# (Mis)understanding Selection on Observables

On a recent exam I asked students to extend the logic of propensity score weighting to handle a treatment that takes on three rather than two values: basically a stripped-down version of Imbens (2000). Nearly everyone figured this out without much trouble, which is good news! At the same time, I noticed some common misconceptions about the all-important selection-on-observables assumption: $\mathbb{E}[Y_0|D,X] = \mathbb{E}[Y_0|X] \quad \text{and} \quad \mathbb{E}[Y_1|D,X] = \mathbb{E}[Y_1|X]$ where $$(Y_0, Y_1)$$ are the potential outcomes corresponding to a binary treatment $$D$$ and $$X$$ is a vector of observed covariates.1 Since more than a handful of students made the same mistakes, it seemed like a good opportunity for a short post.

# Two Misconceptions

The following two statements about selection on observables are false:

1. Under selection on observables, if I know the value of someone’s covariate vector $$X$$, then learning her treatment status $$D$$ provides no additional information about the average value of her observed outcome $$Y$$.
2. Selection on observables requires the treatment $$D$$ and potential outcomes $$(Y_0,Y_1)$$ to be conditionally independent given covariates $$X$$.

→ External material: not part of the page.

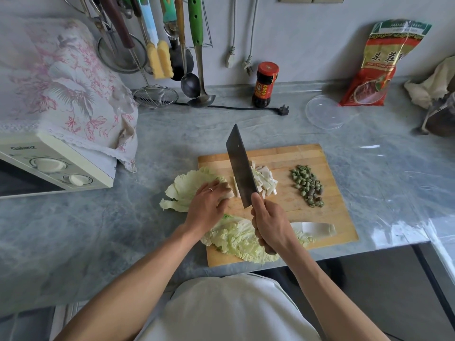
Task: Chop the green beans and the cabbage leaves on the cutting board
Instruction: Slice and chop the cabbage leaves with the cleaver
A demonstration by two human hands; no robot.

If you’ve studied treatment effects, pause for a moment and see if you can figure out what’s wrong with each of them before reading further.

# The First Misconception

The first statement:

Under selection on observables, if I know the value of someone’s covariate vector $$X$$, then learning her treatment status $$D$$ provides no additional information about the average value of her observed outcome $$Y$$.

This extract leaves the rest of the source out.